EcoTox-GCN
Graph Convolutional Neural network models for chemical ecotoxicology prediction.
Overview
Currently, Regulating chemicals to protect the environment based on ecotoxicological assessments is a major challenge. However, experimental ecotoxicity tests are time-consuming and expensive, which underscores the need for accurate prediction methods. In this study, we conducted a comprehensive analysis on the application of machine learning and graph-based learning techniques for the ecotoxicological prediction of chemicals.

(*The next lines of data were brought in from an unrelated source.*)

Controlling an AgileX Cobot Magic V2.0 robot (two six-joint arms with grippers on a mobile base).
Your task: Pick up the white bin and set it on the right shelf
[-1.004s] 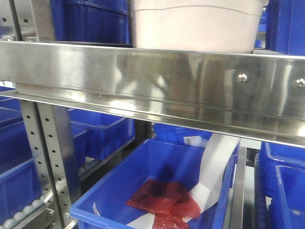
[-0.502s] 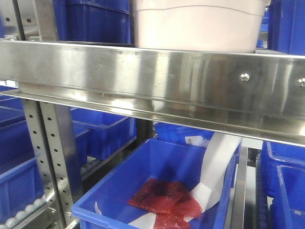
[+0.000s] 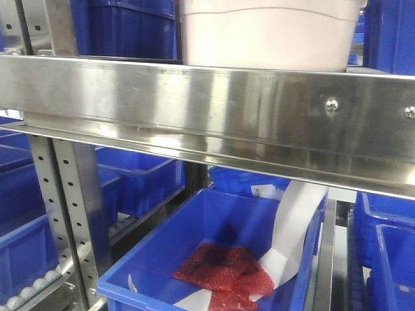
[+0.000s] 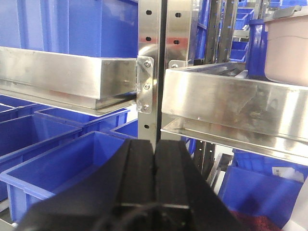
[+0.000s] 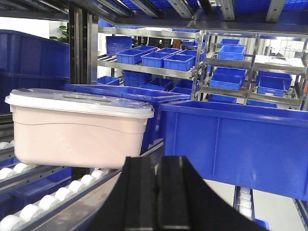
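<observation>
Left tool: black fingers pressed together with only a thin seam between them, gripping nothing; it points at a perforated steel post where two shelf rails meet.
Left shelf rail: steel, with blue crates sitting above it and more blue crates below.
White bin: stands on the right shelf, just behind the shiny front rail, near the right half of the front view; its base is hidden by the rail. In the right wrist view the white bin sits on white rollers, lid on, a curved ridge along its side.
Blue crate beside it: just to the right of the bin on the same level; whether they touch is unclear.
Lower crate: below the shelf, open, holding a red mesh pouch and a white paper strip leaning on its right wall.
Right tool: black fingers closed flat against each other, empty, apart from the bin.
</observation>
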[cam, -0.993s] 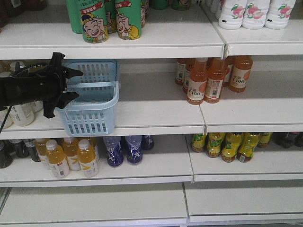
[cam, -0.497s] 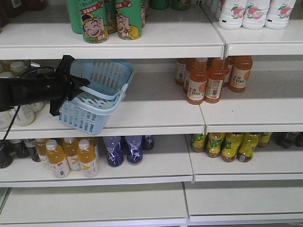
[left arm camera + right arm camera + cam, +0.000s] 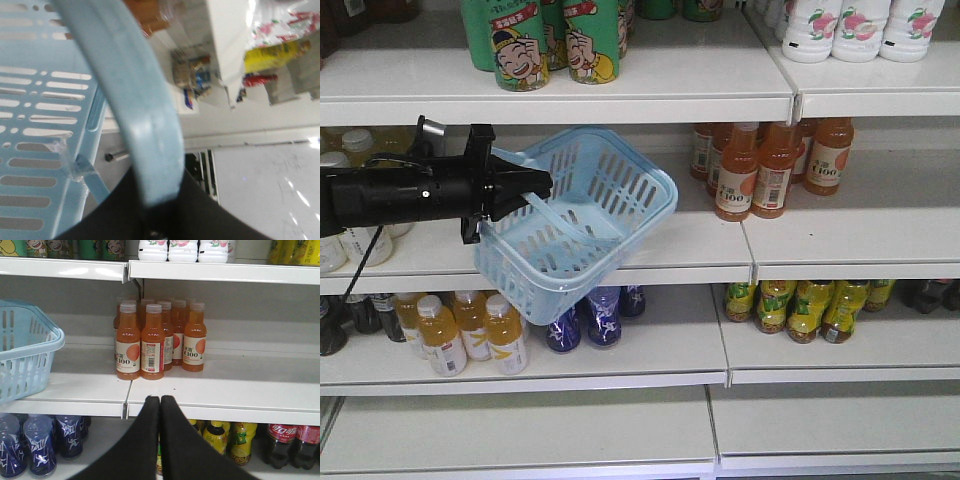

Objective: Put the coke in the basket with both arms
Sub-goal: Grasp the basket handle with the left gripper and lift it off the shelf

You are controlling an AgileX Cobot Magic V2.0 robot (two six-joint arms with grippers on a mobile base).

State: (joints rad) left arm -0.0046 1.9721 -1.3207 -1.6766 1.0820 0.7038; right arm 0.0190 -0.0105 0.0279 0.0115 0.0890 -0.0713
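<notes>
- Left gripper (image 3: 532, 183): jaws closed on the swing handle (image 3: 145, 125) of the basket (image 3: 620, 200). In the left wrist view the pale blue band of the handle runs straight out from between them.
- The basket hangs from these jaws, tilted, with its mouth turned up and toward the front camera. Its body lies to the right of and below the jaws, and its lower corner hangs past the front edge of the middle shelf (image 3: 660, 272).
- Directly below that corner stand dark blue bottles (image 3: 590, 318), with yellow juice bottles (image 3: 470, 332) below the left jaws.
- Above the left jaws, on the upper shelf, stand green cans with a cartoon face (image 3: 552, 42).
- Right gripper (image 3: 160, 407): jaws pressed together tip to tip, holding nothing.
- Straight ahead of the right jaws, on the shelf beyond, is a cluster of orange C100 bottles (image 3: 150, 342). The basket's slotted wall shows to their left, and cola bottles with red labels (image 3: 287, 442) stand below and to their right.
</notes>
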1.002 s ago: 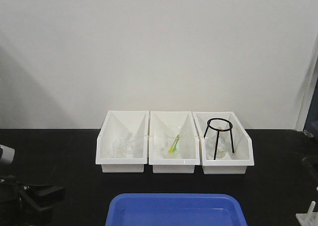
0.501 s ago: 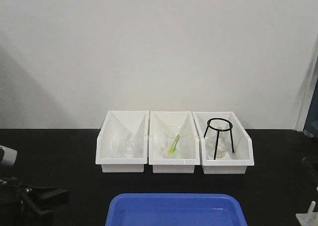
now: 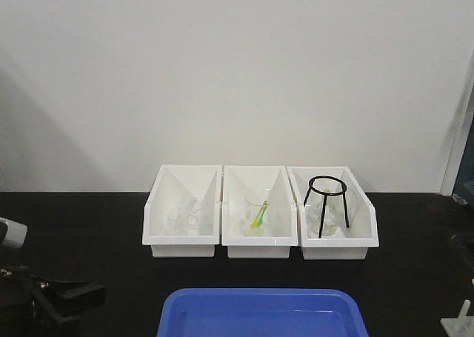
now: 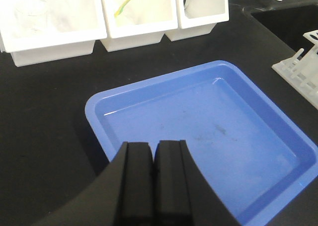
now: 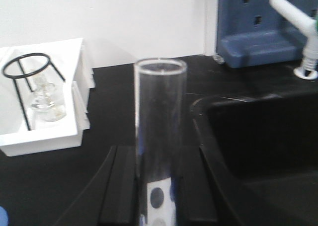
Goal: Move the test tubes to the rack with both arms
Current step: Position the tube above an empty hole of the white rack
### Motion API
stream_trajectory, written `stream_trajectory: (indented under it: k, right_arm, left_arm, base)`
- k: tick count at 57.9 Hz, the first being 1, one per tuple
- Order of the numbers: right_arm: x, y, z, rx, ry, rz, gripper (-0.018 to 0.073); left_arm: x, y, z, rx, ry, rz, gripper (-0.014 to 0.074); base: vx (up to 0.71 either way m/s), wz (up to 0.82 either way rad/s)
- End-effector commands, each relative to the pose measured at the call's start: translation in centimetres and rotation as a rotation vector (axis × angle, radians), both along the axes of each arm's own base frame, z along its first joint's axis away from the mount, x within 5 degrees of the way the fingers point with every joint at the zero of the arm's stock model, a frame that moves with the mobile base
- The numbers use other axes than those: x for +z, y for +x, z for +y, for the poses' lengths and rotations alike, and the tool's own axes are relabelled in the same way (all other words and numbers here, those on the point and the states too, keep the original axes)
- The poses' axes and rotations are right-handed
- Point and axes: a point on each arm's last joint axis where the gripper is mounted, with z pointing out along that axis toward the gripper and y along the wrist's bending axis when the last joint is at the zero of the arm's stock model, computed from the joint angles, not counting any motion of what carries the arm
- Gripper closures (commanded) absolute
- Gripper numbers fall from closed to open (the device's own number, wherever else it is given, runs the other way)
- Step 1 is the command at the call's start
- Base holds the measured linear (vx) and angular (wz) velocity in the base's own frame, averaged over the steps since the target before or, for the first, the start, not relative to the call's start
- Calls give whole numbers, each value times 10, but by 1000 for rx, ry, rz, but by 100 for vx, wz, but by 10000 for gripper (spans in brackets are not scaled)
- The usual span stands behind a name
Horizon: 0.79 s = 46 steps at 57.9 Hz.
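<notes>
A clear glass test tube stands upright between the fingers of my right gripper, which is shut on it, with the tube's open mouth at the top. Through its lower part a white patch with dark round spots shows. The white rack sits at the right of the blue tray, and only its corner shows in the front view. My left gripper is shut with nothing in it, hovering over the tray's near-left edge, low at the left in the front view.
Three white open-fronted bins stand in a row at the back with glassware inside. The right one holds a black wire tripod ring. A black sink basin and a white tap lie to the right of the right gripper.
In the front view the left arm has shifted slightly to the right and lower. Nothing else has moved.
</notes>
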Motion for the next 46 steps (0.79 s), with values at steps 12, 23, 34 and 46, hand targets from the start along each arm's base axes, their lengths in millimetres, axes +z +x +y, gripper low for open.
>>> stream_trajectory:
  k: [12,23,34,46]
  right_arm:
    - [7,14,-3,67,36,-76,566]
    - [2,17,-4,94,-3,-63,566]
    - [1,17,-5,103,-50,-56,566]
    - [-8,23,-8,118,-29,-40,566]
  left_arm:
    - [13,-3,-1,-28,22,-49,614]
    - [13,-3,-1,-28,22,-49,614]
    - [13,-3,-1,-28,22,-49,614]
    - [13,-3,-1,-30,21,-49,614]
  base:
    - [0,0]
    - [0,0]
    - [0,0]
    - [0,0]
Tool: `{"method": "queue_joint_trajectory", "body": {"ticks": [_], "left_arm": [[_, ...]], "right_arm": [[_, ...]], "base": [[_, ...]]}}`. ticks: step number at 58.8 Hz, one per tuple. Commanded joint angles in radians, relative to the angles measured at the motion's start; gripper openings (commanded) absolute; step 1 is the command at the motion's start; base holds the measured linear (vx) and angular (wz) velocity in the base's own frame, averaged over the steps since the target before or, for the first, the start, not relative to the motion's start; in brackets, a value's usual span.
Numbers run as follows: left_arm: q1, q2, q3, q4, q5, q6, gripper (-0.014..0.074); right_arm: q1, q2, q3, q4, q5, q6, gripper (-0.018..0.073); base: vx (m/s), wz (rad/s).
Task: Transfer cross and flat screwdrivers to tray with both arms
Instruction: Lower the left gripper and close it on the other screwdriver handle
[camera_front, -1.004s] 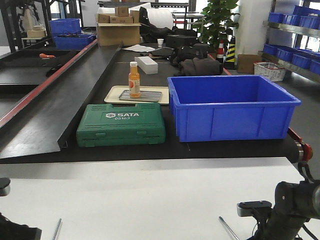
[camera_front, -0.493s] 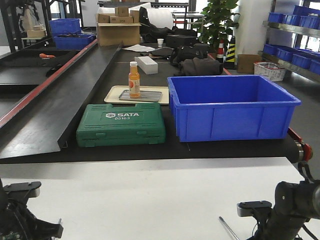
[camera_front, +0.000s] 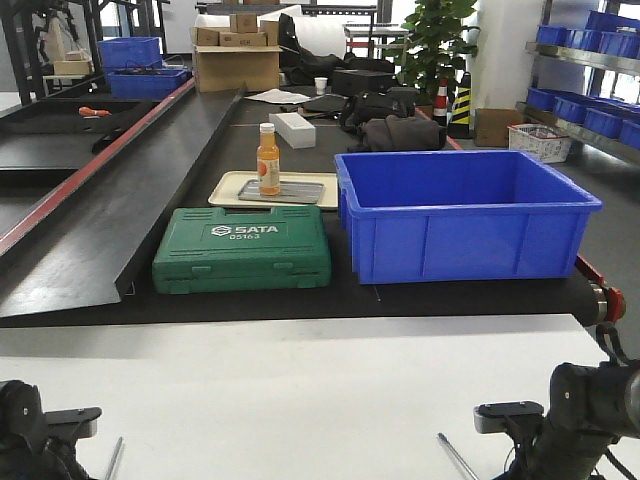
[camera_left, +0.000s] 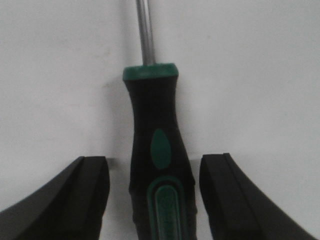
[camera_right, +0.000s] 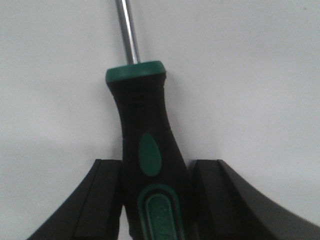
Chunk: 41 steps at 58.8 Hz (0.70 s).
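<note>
**A:** Start big. Where does everything sit?

**B:** Both tools lie on the white table (camera_front: 300, 400), at its near edge. Beyond it, on the black belt, are the blue bin (camera_front: 460, 240) and the green tool case (camera_front: 242, 250). Behind the case is the grey metal tray (camera_front: 300, 192), resting on a cream tray (camera_front: 225, 190) and sharing its space with an orange bottle (camera_front: 268, 160). The screwdrivers are well apart from it.

**A:** And the arms?

**B:** The left arm (camera_front: 30, 440) and right arm (camera_front: 590, 410) are low at the table's near corners. The left gripper (camera_left: 155, 165) straddles the left screwdriver (camera_left: 155, 150) with its fingers (camera_left: 75, 200) spread, table showing on both sides of the handle. The right gripper (camera_right: 156, 165) has its fingers (camera_right: 100, 200) drawn in against the right screwdriver (camera_right: 147, 130); they look to be touching both sides.

**A:** How will they handle?

**B:** Stiff and light, I'd judge, with the weight towards the handle. The handle looks rubbery, so it should grip well. The thin steel shaft looks slick and would likely roll. Best held on the thick lower handle, squarely, so the shaft doesn't droop.
</note>
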Motion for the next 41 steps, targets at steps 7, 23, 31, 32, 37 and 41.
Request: {"method": "queue_joint_trajectory", "body": {"ticks": [7, 23, 31, 32, 37, 41], "left_arm": [[0.0, -0.009, -0.025, -0.018, -0.037, -0.005, 0.0509], [0.0, 0.026, -0.025, -0.016, -0.034, -0.005, 0.0407], [-0.004, 0.035, -0.025, -0.013, -0.028, -0.005, 0.0235], [-0.006, 0.035, -0.025, -0.009, -0.03, -0.003, 0.0195], [-0.017, 0.035, -0.025, 0.004, -0.033, 0.004, 0.005], [-0.025, 0.035, -0.025, 0.003, -0.038, 0.027, -0.0009]], "right_arm": [[0.0, -0.009, 0.004, 0.05, 0.014, -0.001, -0.0008], [0.0, -0.009, 0.004, 0.051, 0.015, -0.001, -0.0008], [0.0, -0.009, 0.004, 0.051, 0.015, 0.0, -0.0008], [0.0, -0.009, 0.004, 0.051, 0.015, 0.0, -0.0008], [0.0, -0.009, 0.004, 0.052, 0.015, 0.0, -0.0008], [0.0, -0.009, 0.004, 0.052, 0.014, 0.0, -0.0008]], "base": [[0.0, 0.0], [0.0, 0.0], [0.0, 0.0], [0.0, 0.0], [0.0, 0.0], [0.0, 0.0]]}}
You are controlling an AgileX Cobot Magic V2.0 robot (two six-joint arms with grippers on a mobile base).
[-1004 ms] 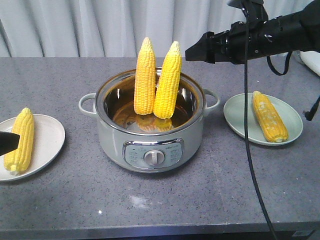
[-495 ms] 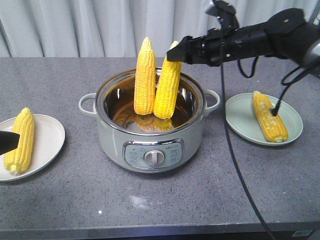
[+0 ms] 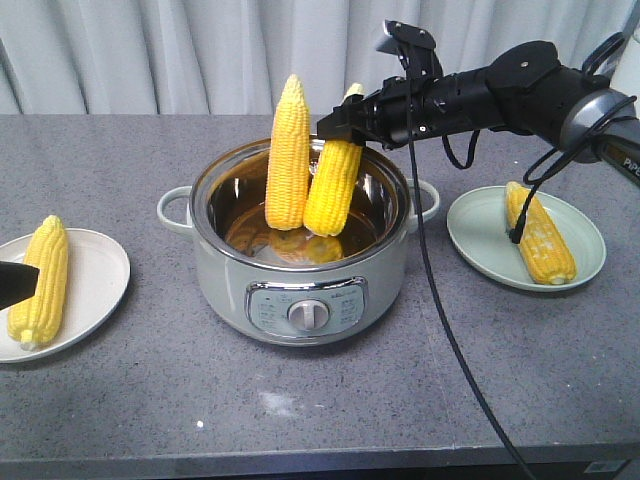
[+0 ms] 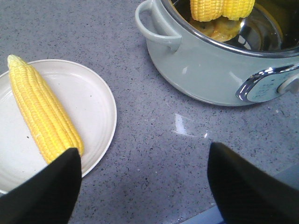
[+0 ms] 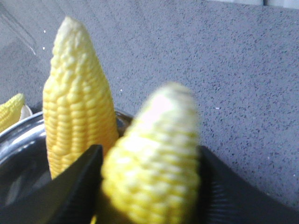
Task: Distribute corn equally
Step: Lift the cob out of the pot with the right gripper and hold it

A total of 84 models were constructed using a combination of three molecular representations (Morgan, MACCS, Mol2vec), six machine learning algorithms (KNN, NB, RF, SVM, XGB, DNN), and five graph neural networks (GAT, GCN, MPNN, Attentive FP and FPGNN). In predicting the ecotoxicity of three aquatic taxonomic groups - fish, crustaceans, and algae - GCN achieved the best performance overall.
Model Performance
We adopted the scaffold splitting method with splitting ratios of 0.8:0.1:0.1 to divide the dataset into training, validation and test sets. All experiments were repeated 5 times on test set to observe the variability of the results and obtain an accurate measure of model performance through the average ROC-AUC score.
Overall, the predictive performance of molecular graph-based models is generally superior to that of ML and DL models based on molecular fingerprints and molecular embeddings. Consequently, using molecular graph-based models allows for more effective capturing of complex relationships and features within chemical structures, leading to improved predictive performance.
Prediction Models
This web server offers three ecotoxicological prediction models, namely A2A for Algae, C2C for Crustaceans, and F2F for Fish. According to our evaluations, the accuracy of these models in terms of AUCROC is 0.989 for Algae, 0.984 for Crustaceans, and 0.982-0.992 for Fish.